**Required work:**
Below are records that contain pictures; transcribe the text exactly and omit the pictures.
*** Material provided ***
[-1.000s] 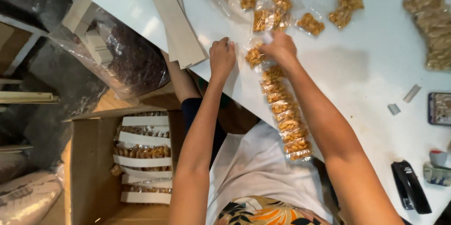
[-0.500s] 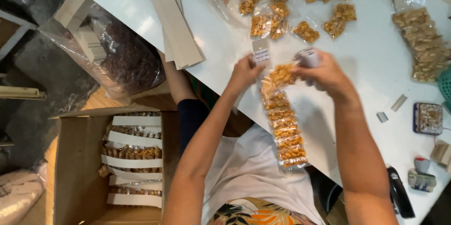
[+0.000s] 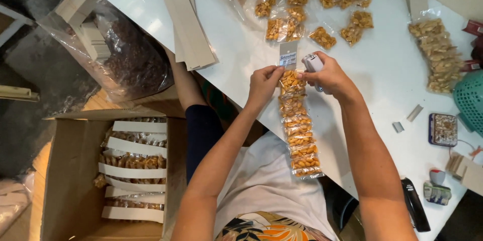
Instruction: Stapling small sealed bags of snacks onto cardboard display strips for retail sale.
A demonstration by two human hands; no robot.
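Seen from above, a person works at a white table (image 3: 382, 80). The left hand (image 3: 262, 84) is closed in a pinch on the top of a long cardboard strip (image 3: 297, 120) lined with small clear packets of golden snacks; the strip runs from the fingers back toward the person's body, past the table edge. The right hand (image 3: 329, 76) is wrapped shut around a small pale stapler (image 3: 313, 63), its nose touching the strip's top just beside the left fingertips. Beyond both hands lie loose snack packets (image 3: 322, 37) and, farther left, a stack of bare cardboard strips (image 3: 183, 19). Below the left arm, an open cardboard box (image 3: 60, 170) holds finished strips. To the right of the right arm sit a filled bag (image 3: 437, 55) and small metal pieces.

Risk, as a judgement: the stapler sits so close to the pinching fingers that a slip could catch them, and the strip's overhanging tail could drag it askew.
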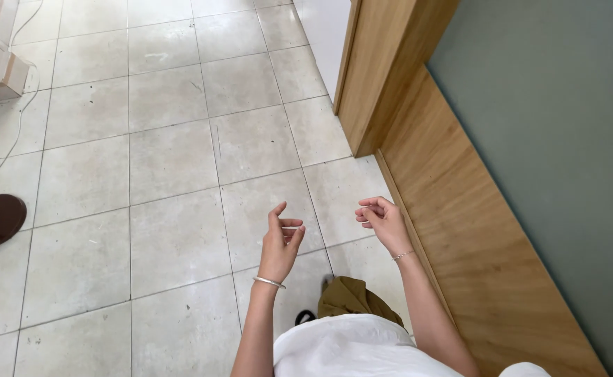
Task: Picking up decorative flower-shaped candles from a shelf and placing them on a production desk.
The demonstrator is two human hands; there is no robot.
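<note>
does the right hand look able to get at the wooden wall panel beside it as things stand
Probably yes. The right hand hangs in the air with fingers curled and nothing in it, close beside the wooden wall panel, and nothing stands between them.

Bright, even daylight, soft shadows, sharp focus, with slight wide-angle bending at edges.
</note>
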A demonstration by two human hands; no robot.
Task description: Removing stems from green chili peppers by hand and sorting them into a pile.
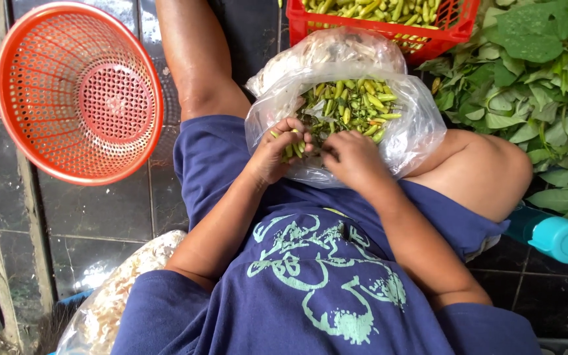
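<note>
The person is sitting low with knees apart, and a clear plastic bag (402,141) of green chillies (353,105) is resting in the lap, seemingly so both hands can work over it without reaching. The left hand (277,152) is curling closed around a few chillies at the bag's near edge, fingers pinching them. The right hand (353,160) is lying knuckles-up just beside it on the bag's mouth; whether it is gripping anything cannot be told, since the fingers are tucked under.

Beyond the bag, a second tied clear bag (327,49) is lying against it, and a red crate (428,29) of more chillies is standing within arm's reach. An orange mesh basket (77,92) is tilting on its side to the person's left. A heap of green leaves (534,72) is spreading on the right, with a teal bottle (553,235) near the knee. The floor (100,210) is dark, wet-looking tile.
</note>
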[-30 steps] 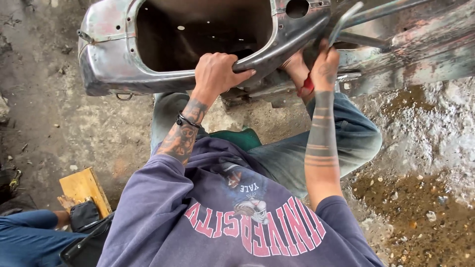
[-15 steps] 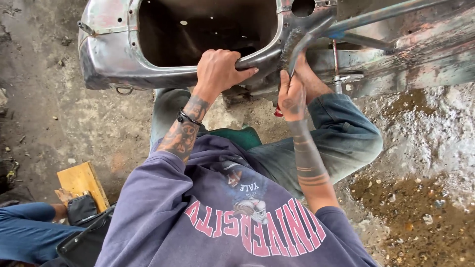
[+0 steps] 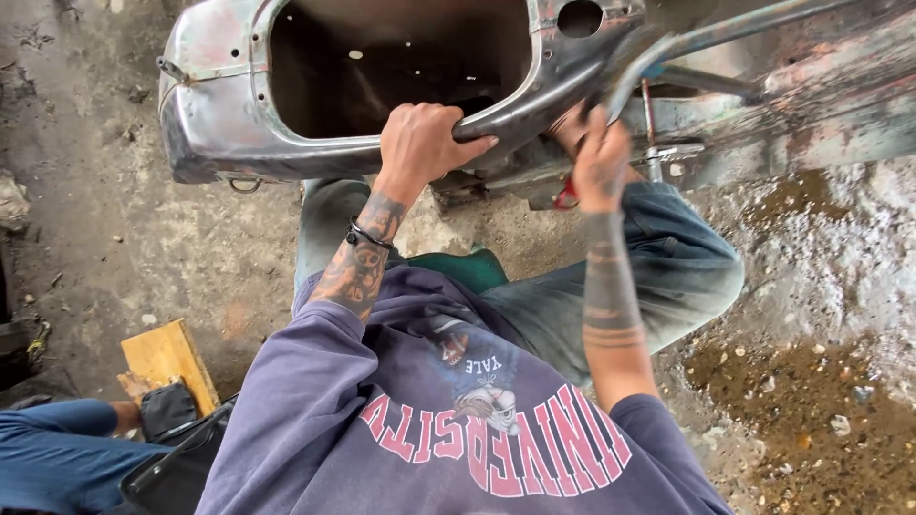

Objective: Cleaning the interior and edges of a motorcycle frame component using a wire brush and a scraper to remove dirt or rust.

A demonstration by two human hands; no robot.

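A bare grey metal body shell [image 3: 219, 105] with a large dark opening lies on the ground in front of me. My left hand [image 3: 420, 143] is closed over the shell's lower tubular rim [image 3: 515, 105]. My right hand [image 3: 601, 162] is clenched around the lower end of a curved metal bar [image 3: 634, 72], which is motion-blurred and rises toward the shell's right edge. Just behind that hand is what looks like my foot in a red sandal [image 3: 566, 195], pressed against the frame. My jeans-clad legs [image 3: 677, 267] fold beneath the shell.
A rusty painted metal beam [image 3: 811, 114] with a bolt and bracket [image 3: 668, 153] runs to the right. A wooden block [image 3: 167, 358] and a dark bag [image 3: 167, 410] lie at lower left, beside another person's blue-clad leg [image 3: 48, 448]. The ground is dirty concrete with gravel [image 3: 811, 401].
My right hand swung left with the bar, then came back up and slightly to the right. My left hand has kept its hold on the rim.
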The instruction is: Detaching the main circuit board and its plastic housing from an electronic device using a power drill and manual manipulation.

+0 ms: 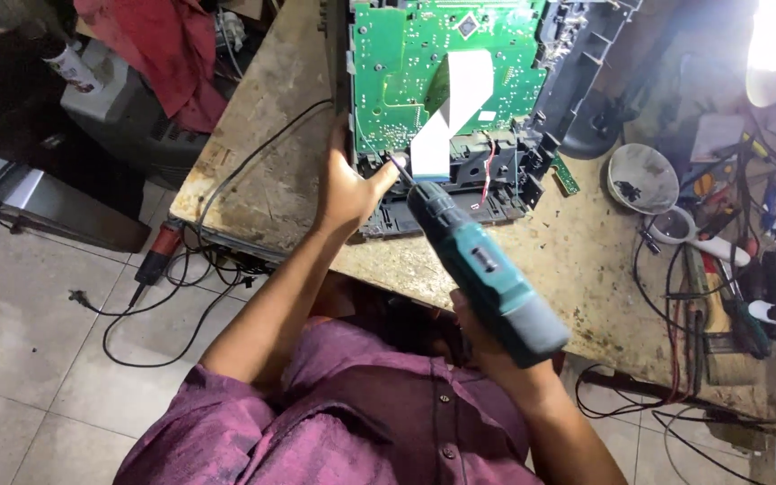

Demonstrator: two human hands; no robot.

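At frame centre, your left hand (345,190) clamps the chassis (460,193) edge to steady it while your right hand (478,332) grips the drill (487,269), bit angled at the board (406,63) corner.

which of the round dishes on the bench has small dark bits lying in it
The grey bowl, just right of the black chassis, holds a few small dark pieces. The smaller white-rimmed round thing below it shows none.

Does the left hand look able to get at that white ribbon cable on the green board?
Probably yes. The left hand already rests on the black frame just beside the ribbon cable, and nothing covers the cable. Only the drill bit, held by the right hand, points in close by.
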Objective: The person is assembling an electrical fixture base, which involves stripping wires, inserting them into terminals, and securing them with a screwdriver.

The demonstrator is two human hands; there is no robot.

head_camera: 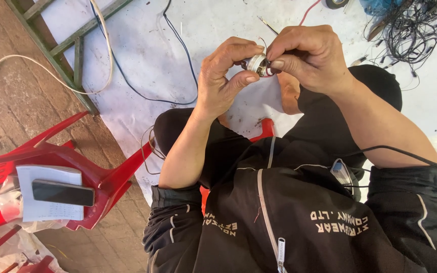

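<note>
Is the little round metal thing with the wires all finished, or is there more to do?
Not finished, it seems. Both hands are busy on it: the left hand holds the small metal cylinder while the right hand pinches a thin wire at its end. What is already done cannot be told. A tangle of dark wires lies on the white sheet, and whether those belong to this job is unclear.

small metal part (257, 64) mostly hidden by fingers, wire tangle (410, 25) cut by top edge; red chair (51, 167) cropped left

glossy red plastic chair (102, 177), shiny metal part (255, 64)
</note>
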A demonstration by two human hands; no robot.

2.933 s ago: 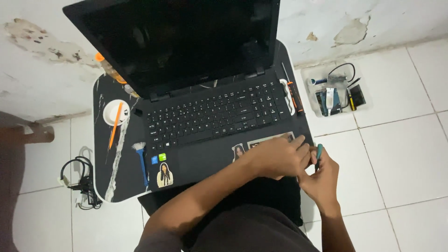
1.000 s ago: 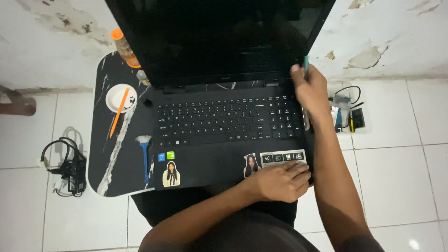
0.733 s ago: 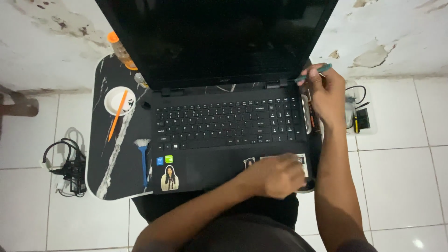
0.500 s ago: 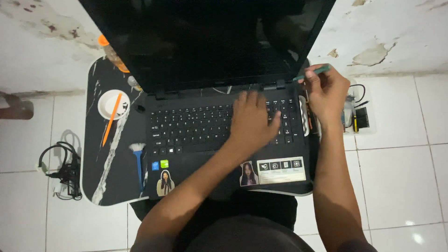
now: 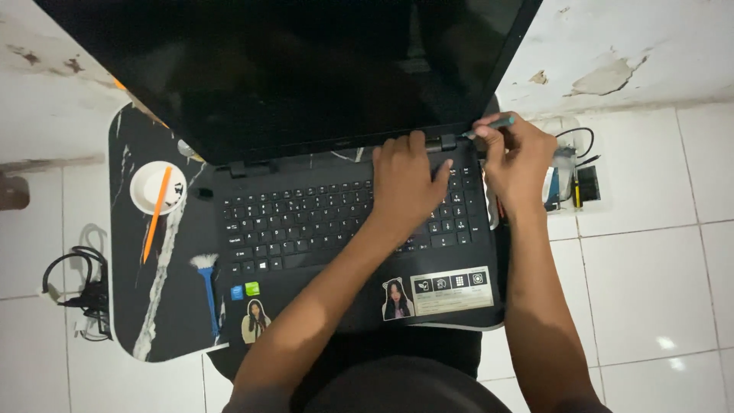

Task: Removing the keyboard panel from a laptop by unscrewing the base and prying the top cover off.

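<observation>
Left hand (image 5: 405, 180) lies flat, fingers spread, on the keyboard's upper right of the black laptop (image 5: 336, 229) on the lap table (image 5: 153, 306). Right hand (image 5: 518, 157) closed around a teal screwdriver (image 5: 489, 127), tip at the right hinge (image 5: 447, 141). Beyond: dark screen.

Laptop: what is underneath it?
The laptop rests on a black marbled board, which also carries a white dish and a blue brush. Floor tiles lie beyond. What supports the board cannot be seen; it is covered.
</observation>
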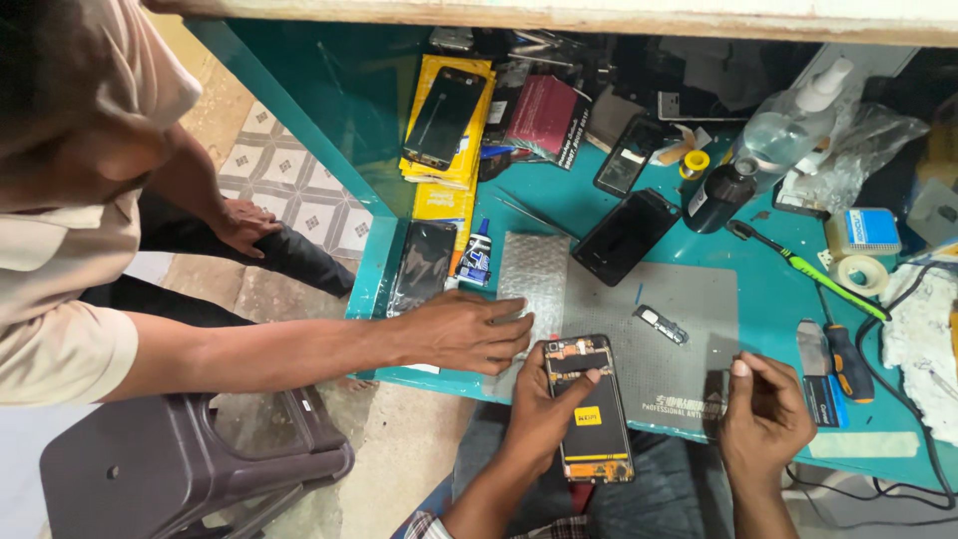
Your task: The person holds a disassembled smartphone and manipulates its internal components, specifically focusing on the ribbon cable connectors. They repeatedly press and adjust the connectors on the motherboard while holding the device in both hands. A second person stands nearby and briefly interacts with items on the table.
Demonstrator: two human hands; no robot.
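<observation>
Steadying opened black smartphone with exposed yellow-labelled battery at grey work mat's near edge, left hand gripping its side; right hand loosely curled, apparently empty. Best kept flat, thumb off circuitry.

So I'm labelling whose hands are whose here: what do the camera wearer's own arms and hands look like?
Both are bare: the left hand and right hand wear no gloves, rings or watch that I can see. The forearms are uncovered; a checked, rolled-up sleeve cuff shows only at the left arm's bottom edge.
</observation>
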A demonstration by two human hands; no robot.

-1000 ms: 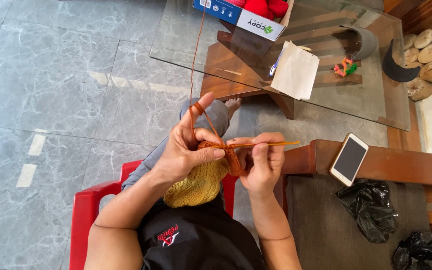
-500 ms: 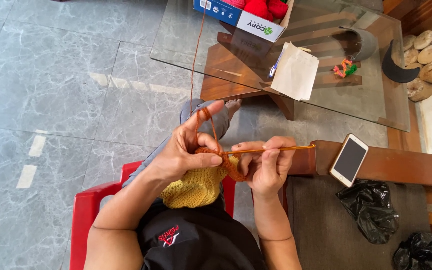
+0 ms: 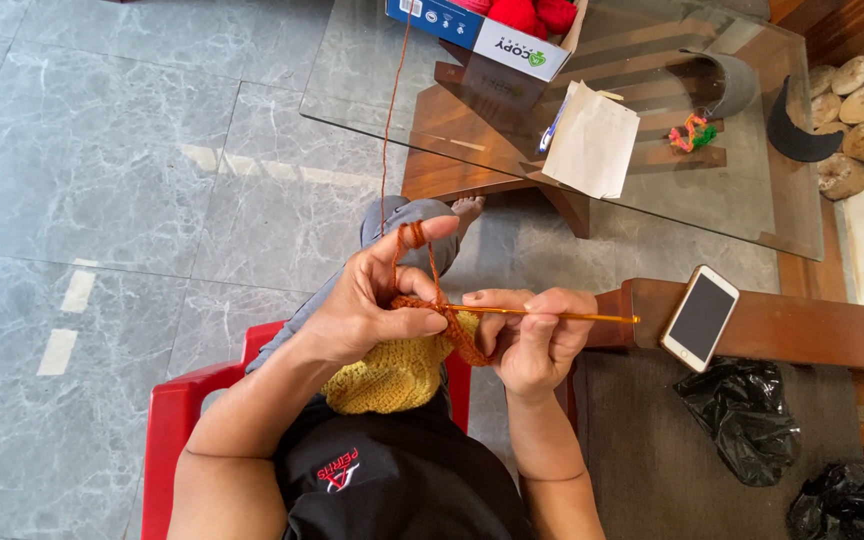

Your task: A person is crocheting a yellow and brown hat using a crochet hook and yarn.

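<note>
The left hand [image 3: 367, 305] pinches the yellow crochet piece [image 3: 392, 370] on the lap, rust yarn [image 3: 389, 120] looped over its forefinger toward twelve o'clock, while the right hand [image 3: 532, 335] grips the hook [image 3: 552, 315]; a snagged strand could likely tug loops loose.

Open tiled floor [image 3: 102, 200] lies left of the hands. The glass table [image 3: 372, 100] blocks ahead, the wooden armrest [image 3: 802, 330] with phone [image 3: 699, 317] right
</note>
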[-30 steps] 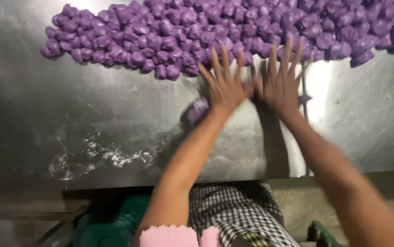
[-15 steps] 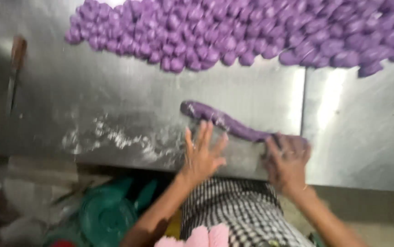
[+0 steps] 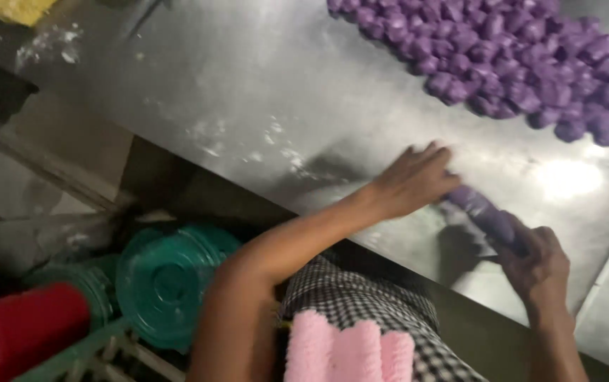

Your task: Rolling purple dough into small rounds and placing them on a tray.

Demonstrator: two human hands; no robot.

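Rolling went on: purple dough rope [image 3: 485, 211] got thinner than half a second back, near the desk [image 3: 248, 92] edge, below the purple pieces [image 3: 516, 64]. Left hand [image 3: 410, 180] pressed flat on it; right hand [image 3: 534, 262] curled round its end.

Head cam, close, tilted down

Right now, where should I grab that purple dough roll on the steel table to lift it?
Probably cup the purple dough roll from above near its middle, the stretch showing between the left hand and right hand. It lies flat, long and soft-looking on the steel table, so one end would likely sag.
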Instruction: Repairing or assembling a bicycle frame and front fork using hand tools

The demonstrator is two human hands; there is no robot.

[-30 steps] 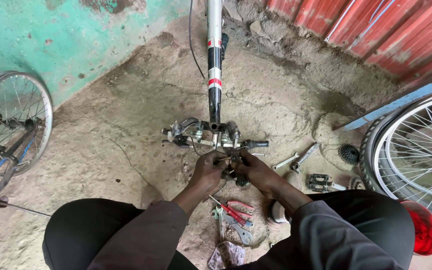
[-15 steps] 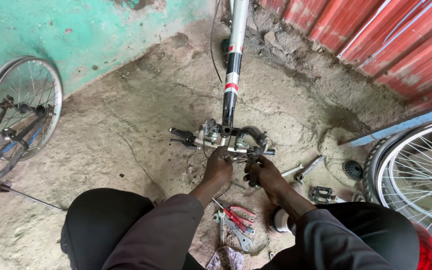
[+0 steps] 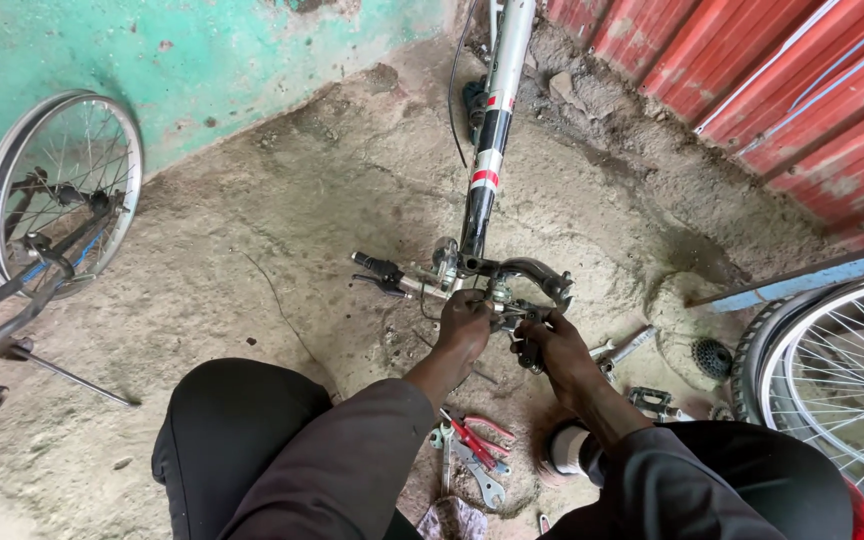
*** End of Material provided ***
**Your response:**
[-1.000s] 
[-0.500s] 
[+0.000s] 
Instruction: Stapling small sealed bags of snacks onto cardboard display strips for retail sale.
A demonstration by two human hands; no robot.
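Seen from above, a person works at a white table (image 3: 382, 80). The left hand (image 3: 262, 84) is closed in a pinch on the top of a long cardboard strip (image 3: 297, 120) lined with small clear packets of golden snacks; the strip runs from the fingers back toward the person's body, past the table edge. The right hand (image 3: 329, 76) is wrapped shut around a small pale stapler (image 3: 313, 63), its nose touching the strip's top just beside the left fingertips. Beyond both hands lie loose snack packets (image 3: 322, 37) and, farther left, a stack of bare cardboard strips (image 3: 183, 19). Below the left arm, an open cardboard box (image 3: 60, 170) holds finished strips. To the right of the right arm sit a filled bag (image 3: 437, 55) and small metal pieces.

Risk, as a judgement: the stapler sits so close to the pinching fingers that a slip could catch them, and the strip's overhanging tail could drag it askew.
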Task: Picking up decorative flower-shaped candles from a shelf and placing them on a production desk.
The demonstrator is two human hands; there is no robot.
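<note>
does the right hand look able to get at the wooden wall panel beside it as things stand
Probably yes. The right hand hangs in the air with fingers curled and nothing in it, close beside the wooden wall panel, and nothing stands between them.

Bright, even daylight, soft shadows, sharp focus, with slight wide-angle bending at edges.
</note>
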A demonstration by two human hands; no robot.
Task description: Removing stems from green chili peppers by hand and sorting them into a pile.
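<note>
The person is sitting low with knees apart, and a clear plastic bag (402,141) of green chillies (353,105) is resting in the lap, seemingly so both hands can work over it without reaching. The left hand (277,152) is curling closed around a few chillies at the bag's near edge, fingers pinching them. The right hand (353,160) is lying knuckles-up just beside it on the bag's mouth; whether it is gripping anything cannot be told, since the fingers are tucked under.

Beyond the bag, a second tied clear bag (327,49) is lying against it, and a red crate (428,29) of more chillies is standing within arm's reach. An orange mesh basket (77,92) is tilting on its side to the person's left. A heap of green leaves (534,72) is spreading on the right, with a teal bottle (553,235) near the knee. The floor (100,210) is dark, wet-looking tile.
</note>
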[-30 steps] 
[-15 steps] 
[+0 steps] 

Objective: Cleaning the interior and edges of a motorcycle frame component using a wire brush and a scraper to remove dirt or rust.

A demonstration by two human hands; no robot.

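A bare grey metal body shell [image 3: 219, 105] with a large dark opening lies on the ground in front of me. My left hand [image 3: 420, 143] is closed over the shell's lower tubular rim [image 3: 515, 105]. My right hand [image 3: 601, 162] is clenched around the lower end of a curved metal bar [image 3: 634, 72], which is motion-blurred and rises toward the shell's right edge. Just behind that hand is what looks like my foot in a red sandal [image 3: 566, 195], pressed against the frame. My jeans-clad legs [image 3: 677, 267] fold beneath the shell.
A rusty painted metal beam [image 3: 811, 114] with a bolt and bracket [image 3: 668, 153] runs to the right. A wooden block [image 3: 167, 358] and a dark bag [image 3: 167, 410] lie at lower left, beside another person's blue-clad leg [image 3: 48, 448]. The ground is dirty concrete with gravel [image 3: 811, 401].
My right hand swung left with the bar, then came back up and slightly to the right. My left hand has kept its hold on the rim.
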The instruction is: Detaching the main circuit board and its plastic housing from an electronic device using a power drill and manual manipulation.

+0 ms: 

Demonstrator: two human hands; no robot.

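At frame centre, your left hand (345,190) clamps the chassis (460,193) edge to steady it while your right hand (478,332) grips the drill (487,269), bit angled at the board (406,63) corner.

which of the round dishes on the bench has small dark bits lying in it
The grey bowl, just right of the black chassis, holds a few small dark pieces. The smaller white-rimmed round thing below it shows none.

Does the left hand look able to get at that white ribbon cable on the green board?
Probably yes. The left hand already rests on the black frame just beside the ribbon cable, and nothing covers the cable. Only the drill bit, held by the right hand, points in close by.
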Objective: The person is assembling an electrical fixture base, which involves stripping wires, inserting them into terminals, and securing them with a screwdriver.

The demonstrator is two human hands; there is no robot.

head_camera: 

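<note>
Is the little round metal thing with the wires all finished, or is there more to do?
Not finished, it seems. Both hands are busy on it: the left hand holds the small metal cylinder while the right hand pinches a thin wire at its end. What is already done cannot be told. A tangle of dark wires lies on the white sheet, and whether those belong to this job is unclear.

small metal part (257, 64) mostly hidden by fingers, wire tangle (410, 25) cut by top edge; red chair (51, 167) cropped left

glossy red plastic chair (102, 177), shiny metal part (255, 64)
</note>
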A demonstration by two human hands; no robot.

2.933 s ago: 
1.000 s ago: 
0.733 s ago: 
0.500 s ago: 
now: 

Task: Removing the keyboard panel from a laptop by unscrewing the base and prying the top cover off.

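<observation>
Left hand (image 5: 405, 180) lies flat, fingers spread, on the keyboard's upper right of the black laptop (image 5: 336, 229) on the lap table (image 5: 153, 306). Right hand (image 5: 518, 157) closed around a teal screwdriver (image 5: 489, 127), tip at the right hinge (image 5: 447, 141). Beyond: dark screen.

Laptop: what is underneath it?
The laptop rests on a black marbled board, which also carries a white dish and a blue brush. Floor tiles lie beyond. What supports the board cannot be seen; it is covered.
</observation>
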Your task: The person holds a disassembled smartphone and manipulates its internal components, specifically focusing on the ribbon cable connectors. They repeatedly press and adjust the connectors on the motherboard while holding the device in both hands. A second person stands nearby and briefly interacts with items on the table.
Demonstrator: two human hands; no robot.
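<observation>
Steadying opened black smartphone with exposed yellow-labelled battery at grey work mat's near edge, left hand gripping its side; right hand loosely curled, apparently empty. Best kept flat, thumb off circuitry.

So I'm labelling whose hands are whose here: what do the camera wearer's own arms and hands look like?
Both are bare: the left hand and right hand wear no gloves, rings or watch that I can see. The forearms are uncovered; a checked, rolled-up sleeve cuff shows only at the left arm's bottom edge.
</observation>
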A demonstration by two human hands; no robot.

-1000 ms: 
-500 ms: 
+0 ms: 

Your task: A person is crocheting a yellow and brown hat using a crochet hook and yarn.

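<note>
The left hand [image 3: 367, 305] pinches the yellow crochet piece [image 3: 392, 370] on the lap, rust yarn [image 3: 389, 120] looped over its forefinger toward twelve o'clock, while the right hand [image 3: 532, 335] grips the hook [image 3: 552, 315]; a snagged strand could likely tug loops loose.

Open tiled floor [image 3: 102, 200] lies left of the hands. The glass table [image 3: 372, 100] blocks ahead, the wooden armrest [image 3: 802, 330] with phone [image 3: 699, 317] right
</note>
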[-30 steps] 
[-15 steps] 
[+0 steps] 

Your task: Rolling purple dough into small rounds and placing them on a tray.

Demonstrator: two human hands; no robot.

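Rolling went on: purple dough rope [image 3: 485, 211] got thinner than half a second back, near the desk [image 3: 248, 92] edge, below the purple pieces [image 3: 516, 64]. Left hand [image 3: 410, 180] pressed flat on it; right hand [image 3: 534, 262] curled round its end.

Head cam, close, tilted down

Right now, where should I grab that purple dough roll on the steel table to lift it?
Probably cup the purple dough roll from above near its middle, the stretch showing between the left hand and right hand. It lies flat, long and soft-looking on the steel table, so one end would likely sag.
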Instruction: Repairing or assembling a bicycle frame and front fork using hand tools

The demonstrator is two human hands; there is no robot.

[-30 steps] 
[-15 steps] 
[+0 steps] 

The output contains the complete answer to the exercise.